Verisimilitude

Verisimilitude, even verisimilitude, in the critical rationalism is a measure by which you can compare which of two false theories is a better approximation to the truth and what is more precise of two true theories. The idea of such a measure is necessarily purely fictitious and only model applicable since the actual truth should be known in order to apply it to theories in practice.

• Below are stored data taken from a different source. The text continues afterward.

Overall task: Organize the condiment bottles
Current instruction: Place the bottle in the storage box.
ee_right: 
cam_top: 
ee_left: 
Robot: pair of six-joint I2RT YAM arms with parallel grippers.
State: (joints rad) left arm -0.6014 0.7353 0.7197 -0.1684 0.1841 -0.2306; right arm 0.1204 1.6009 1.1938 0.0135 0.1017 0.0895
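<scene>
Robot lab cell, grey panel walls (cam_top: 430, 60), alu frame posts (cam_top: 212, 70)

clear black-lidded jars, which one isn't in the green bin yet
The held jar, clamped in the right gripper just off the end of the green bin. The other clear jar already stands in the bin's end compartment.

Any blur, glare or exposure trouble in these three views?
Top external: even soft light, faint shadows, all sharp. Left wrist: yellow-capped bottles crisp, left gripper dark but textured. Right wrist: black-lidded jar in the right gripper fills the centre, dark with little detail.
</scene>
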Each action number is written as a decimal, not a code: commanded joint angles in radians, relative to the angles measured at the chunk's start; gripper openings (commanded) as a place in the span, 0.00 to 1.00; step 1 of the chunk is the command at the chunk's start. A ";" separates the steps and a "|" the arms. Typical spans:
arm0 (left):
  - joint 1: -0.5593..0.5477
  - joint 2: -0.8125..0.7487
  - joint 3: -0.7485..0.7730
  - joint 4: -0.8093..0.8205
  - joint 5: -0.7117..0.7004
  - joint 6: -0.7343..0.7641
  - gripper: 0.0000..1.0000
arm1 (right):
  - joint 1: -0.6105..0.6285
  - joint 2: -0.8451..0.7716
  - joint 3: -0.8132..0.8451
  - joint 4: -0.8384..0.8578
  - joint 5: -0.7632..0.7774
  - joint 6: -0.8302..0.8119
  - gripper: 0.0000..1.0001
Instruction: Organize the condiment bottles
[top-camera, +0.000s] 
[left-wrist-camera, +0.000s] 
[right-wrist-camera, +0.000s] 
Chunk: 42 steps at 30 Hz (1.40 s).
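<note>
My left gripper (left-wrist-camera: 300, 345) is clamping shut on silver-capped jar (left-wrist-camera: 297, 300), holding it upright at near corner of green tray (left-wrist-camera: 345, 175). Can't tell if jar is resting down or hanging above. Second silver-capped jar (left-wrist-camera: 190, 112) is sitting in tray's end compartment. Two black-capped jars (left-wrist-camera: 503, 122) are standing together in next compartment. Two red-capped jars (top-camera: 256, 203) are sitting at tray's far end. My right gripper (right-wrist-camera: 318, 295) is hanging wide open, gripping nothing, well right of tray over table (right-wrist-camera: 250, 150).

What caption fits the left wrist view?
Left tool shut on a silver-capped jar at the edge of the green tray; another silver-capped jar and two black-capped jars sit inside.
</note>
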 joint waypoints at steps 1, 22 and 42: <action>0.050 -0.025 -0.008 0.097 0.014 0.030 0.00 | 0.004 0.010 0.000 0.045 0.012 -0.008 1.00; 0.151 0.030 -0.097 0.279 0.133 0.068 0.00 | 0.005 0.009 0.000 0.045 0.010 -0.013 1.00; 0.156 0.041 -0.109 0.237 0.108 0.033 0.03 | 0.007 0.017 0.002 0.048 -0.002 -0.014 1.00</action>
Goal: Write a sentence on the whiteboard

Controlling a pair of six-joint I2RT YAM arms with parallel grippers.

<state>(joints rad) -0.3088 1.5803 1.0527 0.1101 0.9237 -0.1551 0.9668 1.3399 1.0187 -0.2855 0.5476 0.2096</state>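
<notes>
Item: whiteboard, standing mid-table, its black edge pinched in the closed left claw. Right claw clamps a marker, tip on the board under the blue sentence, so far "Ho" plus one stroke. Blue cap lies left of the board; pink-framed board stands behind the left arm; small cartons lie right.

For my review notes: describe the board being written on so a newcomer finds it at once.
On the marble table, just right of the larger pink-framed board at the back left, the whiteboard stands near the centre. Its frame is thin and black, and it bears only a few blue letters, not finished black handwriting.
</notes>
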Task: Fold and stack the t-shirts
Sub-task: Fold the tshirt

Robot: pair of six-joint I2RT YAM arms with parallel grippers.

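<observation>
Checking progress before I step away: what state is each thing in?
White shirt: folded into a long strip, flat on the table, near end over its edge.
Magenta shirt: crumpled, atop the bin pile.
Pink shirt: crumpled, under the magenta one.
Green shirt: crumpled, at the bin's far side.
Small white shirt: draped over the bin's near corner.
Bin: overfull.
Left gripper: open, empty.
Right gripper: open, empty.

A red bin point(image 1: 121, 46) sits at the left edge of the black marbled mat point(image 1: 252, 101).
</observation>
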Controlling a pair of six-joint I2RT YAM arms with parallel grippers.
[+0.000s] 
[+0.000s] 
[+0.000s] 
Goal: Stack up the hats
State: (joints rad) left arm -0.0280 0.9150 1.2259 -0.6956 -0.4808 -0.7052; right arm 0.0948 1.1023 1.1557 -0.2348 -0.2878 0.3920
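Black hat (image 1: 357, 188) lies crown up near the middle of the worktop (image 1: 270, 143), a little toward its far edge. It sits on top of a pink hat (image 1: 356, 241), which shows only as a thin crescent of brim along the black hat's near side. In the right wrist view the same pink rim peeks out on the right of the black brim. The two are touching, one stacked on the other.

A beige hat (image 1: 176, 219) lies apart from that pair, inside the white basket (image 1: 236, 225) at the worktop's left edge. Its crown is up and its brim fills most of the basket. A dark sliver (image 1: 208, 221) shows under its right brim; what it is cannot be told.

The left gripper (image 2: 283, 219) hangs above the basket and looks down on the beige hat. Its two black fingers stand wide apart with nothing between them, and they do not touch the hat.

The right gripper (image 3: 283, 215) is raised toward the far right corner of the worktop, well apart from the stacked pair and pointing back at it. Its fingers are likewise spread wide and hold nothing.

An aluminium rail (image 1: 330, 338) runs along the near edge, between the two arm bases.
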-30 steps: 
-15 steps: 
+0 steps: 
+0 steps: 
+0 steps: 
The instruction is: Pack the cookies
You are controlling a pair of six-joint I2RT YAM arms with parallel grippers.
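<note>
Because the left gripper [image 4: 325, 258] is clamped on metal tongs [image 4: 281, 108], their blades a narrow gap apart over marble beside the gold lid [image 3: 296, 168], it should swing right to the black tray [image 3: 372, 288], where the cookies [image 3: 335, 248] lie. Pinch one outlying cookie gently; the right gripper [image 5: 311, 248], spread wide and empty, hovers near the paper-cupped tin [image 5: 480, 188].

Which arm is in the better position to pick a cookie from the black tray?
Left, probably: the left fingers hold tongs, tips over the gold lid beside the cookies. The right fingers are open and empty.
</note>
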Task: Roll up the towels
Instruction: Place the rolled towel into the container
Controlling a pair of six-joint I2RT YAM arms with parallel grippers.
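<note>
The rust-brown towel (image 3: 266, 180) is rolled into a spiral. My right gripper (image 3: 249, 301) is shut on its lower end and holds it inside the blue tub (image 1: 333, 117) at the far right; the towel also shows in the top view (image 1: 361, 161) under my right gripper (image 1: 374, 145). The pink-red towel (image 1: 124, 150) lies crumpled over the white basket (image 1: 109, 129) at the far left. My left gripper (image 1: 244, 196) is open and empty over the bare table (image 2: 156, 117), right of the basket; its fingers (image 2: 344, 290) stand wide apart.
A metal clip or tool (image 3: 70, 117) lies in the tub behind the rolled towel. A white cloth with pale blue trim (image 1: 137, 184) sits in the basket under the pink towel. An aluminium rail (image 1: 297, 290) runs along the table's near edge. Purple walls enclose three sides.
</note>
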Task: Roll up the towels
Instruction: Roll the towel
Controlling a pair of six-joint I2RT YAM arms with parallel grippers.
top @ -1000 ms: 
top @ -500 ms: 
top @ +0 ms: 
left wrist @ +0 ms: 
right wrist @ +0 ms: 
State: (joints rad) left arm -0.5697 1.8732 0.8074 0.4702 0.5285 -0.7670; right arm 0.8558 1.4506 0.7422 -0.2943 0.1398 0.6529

An adequate definition of verisimilitude would allow it anyway, at least to speak meaningfully about the possibility of progress in science.

Popper, the founder of critical rationalism, the notion of truth was initially skeptical: " In the we have outlined structure of the logic of knowledge we can refer to the use of the terms 'true' and 'false' without. " Only after he met Alfred Tarski and with had explained the semantic concept of truth, he accepted the importance of the concept of science.

Definition

Popper's first attempt at a definition was based on the postulate that the verisimilitude of a theory is larger than that of a theory, if their truth and falsity contents can be compared and if one of the following properties is satisfied:

Truth and falsity content are the set of true or false sentences that can be derived from the theory.

Popper then defines the verisimilitude of a theory as

Being and a measure of the truth or falsity-content of the theory.

Criticism

Independently found Pavel Tichý and David Miller out that Popper's first definition is inadequate because you can conclude from this that all false theories have the same truth nearby. David Miller suggests as an alternative, not to define the truth and falsity content of a theory about what one can derive from it, but on classes of models. Miller defines the truth of a theory than the class of models that do not describe the real world and in the theory is invalid, and the falsity content than the empty set, if the theory is true, and the crowd with the model of the real world as element, if the theory is wrong. Then, imagine that as if and only truth closer than a theory, if the truth of a proper subset of the veracity of and Falschheintsgehalt of a proper subset of the falsity content of is, so can the validity of the following characteristics show a theory:

At trial, the truth proximity to determine numerically, was not only criticized that his results were unusable. After Herbert Keuth it contains any serious conceptual error. He was contradictory and not defining a measure. There was no adequate basis on which elementary sets values ​​could be attributed to the express numerically how much they claim about reality.